Please transcribe the data that follows without the pictures, keeping every word the same.
[Start of Attachment]
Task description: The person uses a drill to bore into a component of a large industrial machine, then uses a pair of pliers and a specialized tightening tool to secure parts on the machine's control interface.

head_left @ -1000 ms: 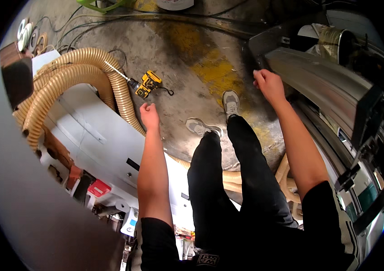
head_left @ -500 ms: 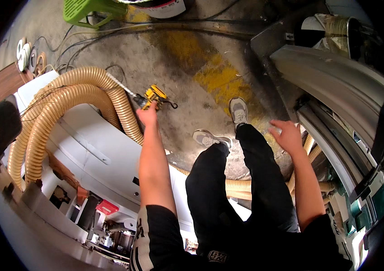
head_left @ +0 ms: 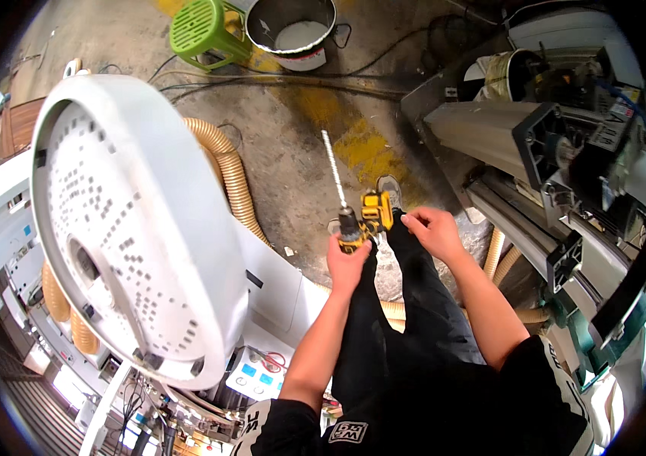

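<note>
Drill (head_left: 375, 211) held in left hand (head_left: 347, 264), grip partly hidden; right hand (head_left: 435, 232) beside, half-curled, hold unclear.

The place is a workshop or factory floor, as its equipment shows. Underfoot is stained concrete (head_left: 285, 137) with a broad band of worn yellow paint (head_left: 368, 156). Dark cables (head_left: 361, 80) trail across it, and thick, tan ribbed hoses (head_left: 235, 182) curve behind a large white housing (head_left: 156, 228), its rounded face dotted with small dark marks. On the right stands a metal machine (head_left: 482, 129) with long rails and exposed fittings. A yellow-and-black cordless drill (head_left: 375, 207) carries a long bit. Farther off, 1 green plastic stool (head_left: 194, 30) and 1 open bucket (head_left: 308, 61) stand side by side.
</note>
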`<state>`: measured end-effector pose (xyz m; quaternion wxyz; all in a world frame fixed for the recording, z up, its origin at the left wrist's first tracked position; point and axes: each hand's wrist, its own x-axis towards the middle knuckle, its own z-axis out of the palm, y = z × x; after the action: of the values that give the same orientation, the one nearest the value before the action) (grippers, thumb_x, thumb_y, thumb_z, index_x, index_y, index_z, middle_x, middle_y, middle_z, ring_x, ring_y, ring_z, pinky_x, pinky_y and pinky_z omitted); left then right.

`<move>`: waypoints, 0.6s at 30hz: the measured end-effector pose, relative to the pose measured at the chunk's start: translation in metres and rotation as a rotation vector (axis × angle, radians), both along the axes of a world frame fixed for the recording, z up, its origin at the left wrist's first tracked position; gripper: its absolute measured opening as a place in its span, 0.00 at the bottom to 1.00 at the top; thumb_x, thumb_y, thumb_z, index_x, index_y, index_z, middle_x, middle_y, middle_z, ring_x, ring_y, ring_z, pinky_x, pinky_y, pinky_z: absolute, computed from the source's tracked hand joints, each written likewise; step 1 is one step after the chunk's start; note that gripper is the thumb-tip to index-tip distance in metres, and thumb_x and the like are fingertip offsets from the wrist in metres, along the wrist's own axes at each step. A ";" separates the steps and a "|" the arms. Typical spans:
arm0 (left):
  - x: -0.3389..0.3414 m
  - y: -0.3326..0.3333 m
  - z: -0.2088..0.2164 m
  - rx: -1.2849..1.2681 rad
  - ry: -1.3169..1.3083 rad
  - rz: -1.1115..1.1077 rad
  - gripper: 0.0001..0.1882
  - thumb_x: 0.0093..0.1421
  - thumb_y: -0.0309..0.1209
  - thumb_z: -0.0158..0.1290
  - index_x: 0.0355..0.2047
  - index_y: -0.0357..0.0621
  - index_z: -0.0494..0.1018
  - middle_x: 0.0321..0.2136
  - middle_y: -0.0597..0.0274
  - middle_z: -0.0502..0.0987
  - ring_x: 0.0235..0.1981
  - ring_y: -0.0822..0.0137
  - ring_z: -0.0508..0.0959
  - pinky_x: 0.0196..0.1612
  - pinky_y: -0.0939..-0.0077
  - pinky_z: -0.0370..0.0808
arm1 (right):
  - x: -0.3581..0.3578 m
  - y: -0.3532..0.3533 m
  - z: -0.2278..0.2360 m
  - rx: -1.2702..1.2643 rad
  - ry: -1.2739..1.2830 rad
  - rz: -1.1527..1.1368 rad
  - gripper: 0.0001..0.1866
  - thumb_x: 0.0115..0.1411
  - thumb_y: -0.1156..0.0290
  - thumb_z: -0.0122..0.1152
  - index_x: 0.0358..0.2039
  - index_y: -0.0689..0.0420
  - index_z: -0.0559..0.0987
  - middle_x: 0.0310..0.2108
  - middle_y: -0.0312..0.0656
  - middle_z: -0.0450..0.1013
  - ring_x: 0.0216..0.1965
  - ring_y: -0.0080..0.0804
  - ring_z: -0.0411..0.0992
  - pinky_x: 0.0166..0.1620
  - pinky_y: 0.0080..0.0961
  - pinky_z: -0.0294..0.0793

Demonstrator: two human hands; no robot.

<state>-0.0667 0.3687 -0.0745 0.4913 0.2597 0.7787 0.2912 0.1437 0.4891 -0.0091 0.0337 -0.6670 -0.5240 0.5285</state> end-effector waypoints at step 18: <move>-0.018 -0.073 0.277 0.209 0.371 -0.237 0.33 0.48 0.37 0.72 0.52 0.42 0.72 0.41 0.53 0.79 0.42 0.50 0.81 0.46 0.60 0.78 | -0.071 0.060 0.216 0.176 0.548 -0.153 0.14 0.61 0.65 0.72 0.42 0.63 0.86 0.34 0.35 0.81 0.35 0.19 0.74 0.41 0.19 0.74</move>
<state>-0.0843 0.2953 0.2028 0.3412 0.4475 0.7854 0.2577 0.0730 0.5494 0.2069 0.2713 -0.5316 -0.4873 0.6374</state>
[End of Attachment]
Result
Task description: The person uses a drill to bore into a component of a large industrial machine, then uses a pair of pliers and a specialized tightening tool to secure parts on the machine's control interface.

head_left @ -1000 ms: 
head_left @ -500 ms: 
head_left @ +0 ms: 

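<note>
Drill (head_left: 375, 211) held in left hand (head_left: 347, 264), grip partly hidden; right hand (head_left: 435, 232) beside, half-curled, hold unclear.

The place is a workshop or factory floor, as its equipment shows. Underfoot is stained concrete (head_left: 285, 137) with a broad band of worn yellow paint (head_left: 368, 156). Dark cables (head_left: 361, 80) trail across it, and thick, tan ribbed hoses (head_left: 235, 182) curve behind a large white housing (head_left: 156, 228), its rounded face dotted with small dark marks. On the right stands a metal machine (head_left: 482, 129) with long rails and exposed fittings. A yellow-and-black cordless drill (head_left: 375, 207) carries a long bit. Farther off, 1 green plastic stool (head_left: 194, 30) and 1 open bucket (head_left: 308, 61) stand side by side.
</note>
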`<state>`: measured end-effector pose (xyz m; quaternion wxyz; all in a world frame fixed for the recording, z up, its origin at the left wrist's first tracked position; point and axes: each hand's wrist, its own x-axis towards the middle knuckle, its own z-axis out of the palm, y = z × x; after the action: of the values that give the same orientation, the one nearest the value before the action) (grippers, thumb_x, thumb_y, thumb_z, index_x, index_y, index_z, middle_x, middle_y, middle_z, ring_x, ring_y, ring_z, pinky_x, pinky_y and pinky_z omitted); left then right.

`<move>`: waypoints, 0.6s at 30hz: the measured end-effector pose, relative to the pose measured at the chunk's start: translation in metres and rotation as a rotation vector (axis × angle, radians), both along the axes of a world frame fixed for the recording, z up, its origin at the left wrist's first tracked position; gripper: its absolute measured opening as a place in its span, 0.00 at the bottom to 1.00 at the top; thumb_x, thumb_y, thumb_z, index_x, index_y, index_z, middle_x, middle_y, middle_z, ring_x, ring_y, ring_z, pinky_x, pinky_y, pinky_z: absolute, computed from the source's tracked hand joints, each written likewise; step 1 is one step after the chunk's start; note that gripper is the thumb-tip to index-tip distance in metres, and thumb_x and the like are fingertip offsets from the wrist in metres, along the wrist's own axes at each step. A ";" separates the steps and a "|" the arms. Typical spans:
arm0 (left):
  - x: -0.3389..0.3414 m
  - y: -0.3326..0.3333 m
  - z: -0.2088..0.2164 m
  - rx: -1.2849..1.2681 rad
  - ry: -1.3169..1.3083 rad
  - rz: -1.1115..1.1077 rad
  - gripper: 0.0001..0.1882
  - thumb_x: 0.0093..0.1421
  - thumb_y: -0.0309..0.1209
  - thumb_z: -0.0158..0.1290
  - index_x: 0.0355..0.2047
  - index_y: -0.0357..0.0621
  - index_z: -0.0494..0.1018
  - middle_x: 0.0321..0.2136
  - middle_y: -0.0597..0.0274
  - middle_z: -0.0502..0.0987
  - ring_x: 0.0235..0.1981
  - ring_y: -0.0822..0.0137
  - ring_z: -0.0508..0.0959
  - pinky_x: 0.0196..0.1612
  - pinky_y: -0.0939..-0.0077
  - pinky_z: -0.0370..0.0808
arm1 (right):
  - x: -0.3581..0.3578 m
  - y: -0.3532..0.3533 m
  - z: -0.2278..0.2360 m
  - rx: -1.2702..1.2643 rad
  - ry: -1.2739..1.2830 rad
  - rz: -1.1527..1.1368 rad
  - gripper: 0.0001..0.1866
  - thumb_x: 0.0115..0.1411
  - thumb_y: -0.1156..0.0290
  - thumb_z: -0.0122..0.1152
  - index_x: 0.0358..0.2039
  - index_y: -0.0689..0.0420
  - index_z: -0.0559..0.0987
  - middle_x: 0.0310..0.2108
  - middle_y: -0.0312..0.0656
  - middle_z: -0.0450..0.1013
  - ring_x: 0.0216..0.1965
  - ring_y: -0.0080..0.0804
  - ring_z: -0.0411..0.0992
  - pinky_x: 0.0166..0.1620
  - pinky_y: 0.0080..0.0961
  - pinky_z: -0.0294..0.0793

Demonstrator: two human hands; no robot.

<state>-0.0667 0.3687 -0.0745 0.4913 0.2597 0.7787 0.2912 0.1437 0.4891 -0.0091 0.0337 -0.6670 -0.5240 0.5285</state> end-effector waypoints at step 18: <move>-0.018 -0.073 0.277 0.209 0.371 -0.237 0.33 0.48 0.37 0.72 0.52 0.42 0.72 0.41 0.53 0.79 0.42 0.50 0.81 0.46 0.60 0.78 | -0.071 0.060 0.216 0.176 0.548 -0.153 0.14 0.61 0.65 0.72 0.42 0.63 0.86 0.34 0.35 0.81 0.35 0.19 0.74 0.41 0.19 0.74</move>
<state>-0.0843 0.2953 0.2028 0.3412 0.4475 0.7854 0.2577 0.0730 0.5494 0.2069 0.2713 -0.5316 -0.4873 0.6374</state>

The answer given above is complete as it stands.